Nei confronti di Renzi lancia una serie di insulti definendolo “bullo”, tanto per essere coerente. Eppure è stato proprio Matteo Renzi a volerlo e nominarlo ministro, a convincerlo ad aderire al Pd per esserne capolista alle Europee nel Nord-Est poco dopo alla sua adesione al partito.

La sua storia e la sua presa di distanze è ben diversa da quella di Renzi che ha dalla sua una lunga e travagliata esperienza nel Pd che lo ha visto tra i fondatori il più bersagliato sia quando era minoranza che da vincitore delle primarie.

Lui tutto questo travaglio non lo ha avuto. Non ha nemmeno provato per poco ad essere minoranza in un partito strutturato per condurre una battaglia. Alla prima occasione ha sbattuto la porta, ma lo ha fatto “con coerenza” conservando il seggio elettorale europeo ottenuto solo grazie al partito che lo ha candidato.

Ma a dir poco allucinante è la proposta della doppia tessera.

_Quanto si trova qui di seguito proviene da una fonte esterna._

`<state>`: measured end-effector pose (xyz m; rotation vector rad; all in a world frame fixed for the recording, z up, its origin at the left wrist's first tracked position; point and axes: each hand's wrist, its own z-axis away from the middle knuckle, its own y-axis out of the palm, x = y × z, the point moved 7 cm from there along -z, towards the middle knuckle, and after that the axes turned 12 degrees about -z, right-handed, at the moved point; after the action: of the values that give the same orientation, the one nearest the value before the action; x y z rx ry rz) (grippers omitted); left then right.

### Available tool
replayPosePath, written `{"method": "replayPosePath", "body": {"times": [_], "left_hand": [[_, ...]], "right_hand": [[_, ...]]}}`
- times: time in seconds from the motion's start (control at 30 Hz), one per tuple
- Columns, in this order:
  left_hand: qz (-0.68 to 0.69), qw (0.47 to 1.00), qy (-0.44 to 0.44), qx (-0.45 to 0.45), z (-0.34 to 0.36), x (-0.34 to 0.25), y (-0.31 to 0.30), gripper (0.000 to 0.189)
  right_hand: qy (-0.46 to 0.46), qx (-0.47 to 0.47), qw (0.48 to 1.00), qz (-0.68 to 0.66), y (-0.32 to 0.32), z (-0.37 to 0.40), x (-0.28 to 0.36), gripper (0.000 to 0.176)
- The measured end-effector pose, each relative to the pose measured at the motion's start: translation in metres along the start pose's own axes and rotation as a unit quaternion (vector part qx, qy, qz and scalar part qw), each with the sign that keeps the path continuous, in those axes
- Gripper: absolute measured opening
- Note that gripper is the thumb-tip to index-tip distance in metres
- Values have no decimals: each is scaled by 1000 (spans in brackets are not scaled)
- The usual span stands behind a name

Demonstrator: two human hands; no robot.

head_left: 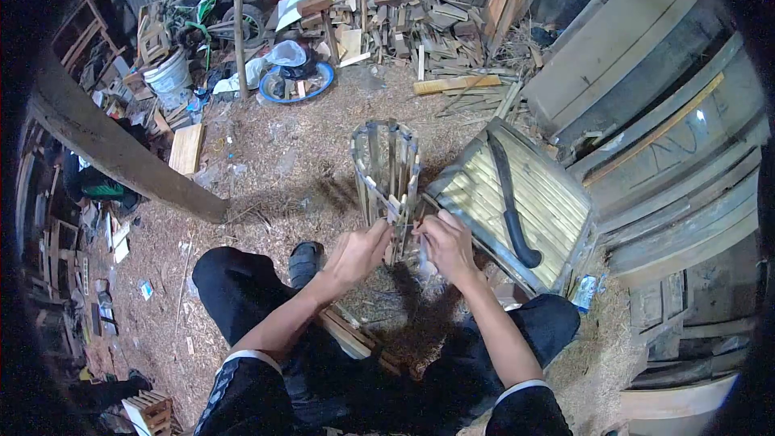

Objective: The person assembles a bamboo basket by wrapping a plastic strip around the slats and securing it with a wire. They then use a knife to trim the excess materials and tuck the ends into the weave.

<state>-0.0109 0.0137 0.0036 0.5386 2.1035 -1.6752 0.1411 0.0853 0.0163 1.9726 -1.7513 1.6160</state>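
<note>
A tall frame of thin upright wooden strips (374, 153), joined by a rim at the top, stands between my knees. My left hand (361, 252) is closed at the near edge of its rim, with fingers pinched together beside a pale strip end. Just to the right, my right hand (446, 244) is also closed, its thumb and fingers pressed together near the frame's right side. Something pale and thin hangs below the right fingers. What each pinch holds is too small to make out.
On the right, a machete (508, 198) with a black handle lies on a slatted panel (476, 182). A thick slanted post (121, 153) stands at the left. Behind are a blue-rimmed basin (270, 98), a white bucket (168, 81) and piled wood scraps (444, 28).
</note>
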Motion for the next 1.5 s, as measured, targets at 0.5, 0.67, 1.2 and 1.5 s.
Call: {"method": "replayPosePath", "body": {"times": [0.5, 0.67, 1.2, 1.5], "left_hand": [[245, 944, -155, 155, 1, 13, 27, 37], [504, 829, -206, 128, 12, -2, 66, 26], [500, 847, -172, 57, 5, -24, 92, 31], [506, 840, -195, 7, -6, -30, 104, 30]], "right_hand": [[-125, -6, 989, 78, -1, 30, 33, 27], [-143, 28, 982, 117, 2, 44, 36, 28], [323, -108, 859, 383, -77, 69, -92, 66], [315, -265, 911, -12, -75, 67, -65, 46]]}}
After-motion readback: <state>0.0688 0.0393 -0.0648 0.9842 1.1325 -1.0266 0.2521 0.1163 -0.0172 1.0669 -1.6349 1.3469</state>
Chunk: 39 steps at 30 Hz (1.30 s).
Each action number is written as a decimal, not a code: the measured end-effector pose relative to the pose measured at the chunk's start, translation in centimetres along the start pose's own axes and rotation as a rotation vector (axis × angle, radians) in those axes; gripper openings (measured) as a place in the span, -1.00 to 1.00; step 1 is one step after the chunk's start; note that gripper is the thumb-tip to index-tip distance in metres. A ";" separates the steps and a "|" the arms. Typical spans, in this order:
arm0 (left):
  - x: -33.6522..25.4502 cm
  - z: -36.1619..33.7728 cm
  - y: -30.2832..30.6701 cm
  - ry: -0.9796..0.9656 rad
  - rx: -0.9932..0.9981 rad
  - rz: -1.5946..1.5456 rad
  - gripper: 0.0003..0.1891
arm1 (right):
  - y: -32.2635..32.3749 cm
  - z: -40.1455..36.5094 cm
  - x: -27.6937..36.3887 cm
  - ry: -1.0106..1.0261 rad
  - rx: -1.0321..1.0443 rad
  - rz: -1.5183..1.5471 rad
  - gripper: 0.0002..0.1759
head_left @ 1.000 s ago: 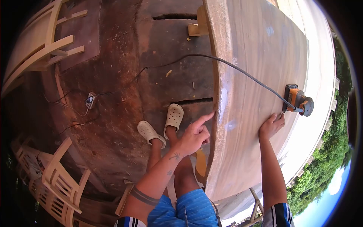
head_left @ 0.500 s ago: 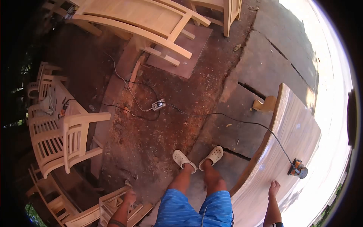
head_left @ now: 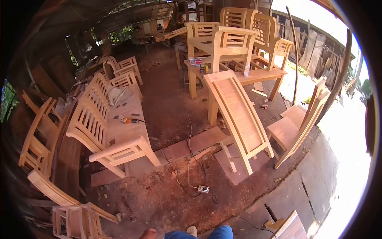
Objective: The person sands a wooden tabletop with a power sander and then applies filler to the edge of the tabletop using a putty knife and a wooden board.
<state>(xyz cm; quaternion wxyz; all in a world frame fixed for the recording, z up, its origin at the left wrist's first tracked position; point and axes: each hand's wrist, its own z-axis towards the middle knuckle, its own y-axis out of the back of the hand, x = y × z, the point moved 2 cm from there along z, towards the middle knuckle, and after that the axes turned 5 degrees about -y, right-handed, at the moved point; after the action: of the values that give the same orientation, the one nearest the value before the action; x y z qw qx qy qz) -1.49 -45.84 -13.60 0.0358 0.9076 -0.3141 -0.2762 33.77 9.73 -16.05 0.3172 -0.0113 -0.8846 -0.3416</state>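
Only a small part of my left hand (head_left: 149,234) shows at the bottom edge, apart from the wooden things around it; its fingers are not clear. My right hand is out of view. To the left of my left hand stands a small unpainted wooden frame (head_left: 75,220). A white power outlet box (head_left: 203,189) lies on the dirt floor ahead, with cords running from it. At the bottom right, one corner of a wooden tabletop (head_left: 292,229) shows. A curved wooden panel (head_left: 238,115) leans ahead of me.
A slatted wooden bench (head_left: 125,109) stands left, with an orange power tool (head_left: 131,120) on its seat. Several chairs are stacked on a table (head_left: 258,75), beside paint cans (head_left: 204,68). More chair parts (head_left: 304,123) stand right. People sit far back. A cord (head_left: 246,219) crosses the concrete.
My view has swung up from the floor to the wider workshop. My right hand and the sander on the tabletop have left the view, and my left hand now shows only at the bottom edge.
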 end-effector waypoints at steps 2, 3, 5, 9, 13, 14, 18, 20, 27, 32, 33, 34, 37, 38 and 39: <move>-0.3 0.7 1.6 -0.003 -0.005 -0.035 -0.76 | 1.4 3.2 3.0 -0.032 -0.007 0.489 -0.77; 0.0 0.9 2.1 0.000 -0.038 -0.026 -0.76 | 2.1 4.5 4.2 -0.029 -0.008 0.401 -0.77; 0.6 1.3 3.6 0.040 -0.067 -0.060 -0.76 | 3.1 6.5 6.3 -0.031 -0.005 0.223 -0.76; -1.2 2.3 4.7 0.107 -0.189 -0.103 -0.80 | -0.3 11.1 7.0 -0.339 0.082 0.444 -0.76; -7.1 3.7 3.9 0.204 -0.347 -0.164 -0.77 | -4.2 16.7 11.4 -0.640 0.134 0.519 -0.86; -8.9 4.3 3.6 0.227 -0.315 -0.160 -0.77 | -4.9 18.0 12.9 -0.724 0.154 0.540 -0.88; -19.4 7.0 5.5 0.167 -0.212 -0.036 -0.79 | -5.7 28.3 19.0 -0.539 0.183 0.897 -0.84; -23.8 10.1 8.2 -0.033 -0.291 -0.091 -0.81 | -4.8 32.4 26.0 -0.397 0.204 0.847 -0.81; -35.5 14.9 9.2 -0.214 -0.418 -0.101 -0.87 | 0.3 41.9 39.8 -0.216 0.067 0.775 -0.86; -34.2 23.0 10.0 0.164 -0.102 -0.138 -0.88 | -3.2 46.4 36.2 -0.451 0.126 0.798 -0.82; -35.5 24.8 10.4 0.209 -0.074 -0.127 -0.88 | -4.3 46.9 35.3 -0.547 0.139 0.814 -0.82; -37.0 26.8 11.2 0.251 -0.046 -0.113 -0.87 | -5.4 47.0 34.7 -0.643 0.152 0.833 -0.80; -43.8 35.5 14.9 0.237 0.142 -0.215 -0.81 | -8.4 46.8 37.7 -0.921 0.073 0.559 -0.85; -46.1 39.4 16.2 0.133 0.086 -0.036 -0.79 | -9.0 47.2 40.5 -1.018 0.037 0.576 -0.84; -51.2 40.2 17.9 0.106 -0.026 -0.030 -0.78 | -9.5 48.3 44.2 -1.095 0.008 0.604 -0.83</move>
<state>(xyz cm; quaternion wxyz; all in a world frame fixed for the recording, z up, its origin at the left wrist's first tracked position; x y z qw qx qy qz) -65.70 -25.65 -18.83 0.0603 0.9251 -0.2945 -0.2322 -30.55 23.29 -23.92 -0.0995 -0.4331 -0.8780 -0.1781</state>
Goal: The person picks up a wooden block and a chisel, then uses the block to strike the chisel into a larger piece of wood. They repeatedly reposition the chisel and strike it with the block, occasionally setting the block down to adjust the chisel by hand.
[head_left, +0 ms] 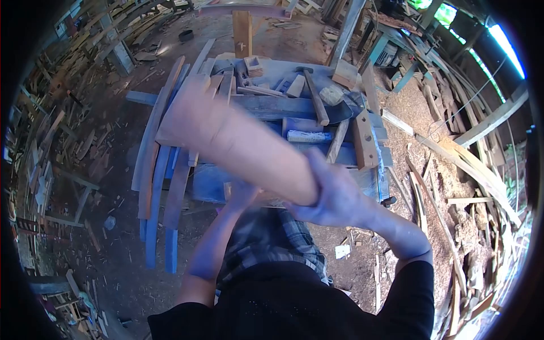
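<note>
Thick, pale tan, rounded wooden block slanted over the cluttered wooden bench

Its long axis runs diagonally from where I stand: one end points up and away to the worker's left, the other comes down toward the worker's right. It is above the bench, blurred (the far end is the worst smear), and hides part of the bench top.

The right hand is wrapped around the nearer end. The left hand is low beside the block's underside; I can't tell whether it touches the wood, or how wide its fingers are.

Beyond the block lie a wooden-handled hammer, a short white-and-blue stick and a small open wooden box. A tan block with round holes sits at the bench's right side. On the ground, a white scrap has marks too small to read.
</note>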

Cosa comprensibile in una associazione come Siamo Europei che non si sostituiva ai partiti, ma ne era supporto e rappresentante di un’area che si richiama a valori democratici e liberali. Ora fare un nuovo partito pensando di rappresentare quell’area politica che ambisce ad ottenere il 10% alle prossime elezioni, la doppia tessera è da definire una “marchetta” che invece di chiarire e marcare le differenze aiuta a creare ancora più confusione.

Insomma anche Calenda si è iscritto al popoloso gruppo dei dissacratori. Cioè quelli che vogliono emergere più dall’elenco dei difetti altrui che per le proprie capacità. Una lunga stagione già vissuta con il Movimento e la Lega.

Ognuno degli avvenimenti di questi giorni merita approfondimenti, ma una cosa è certa, invece della chiarezza si sta generando ancor più confusione. La speranza è che prima che gli squali possano attaccare e annientare i branchi di sardine, i messaggi delle piazze siano realmente percepiti e tradotti in azioni riparatrici.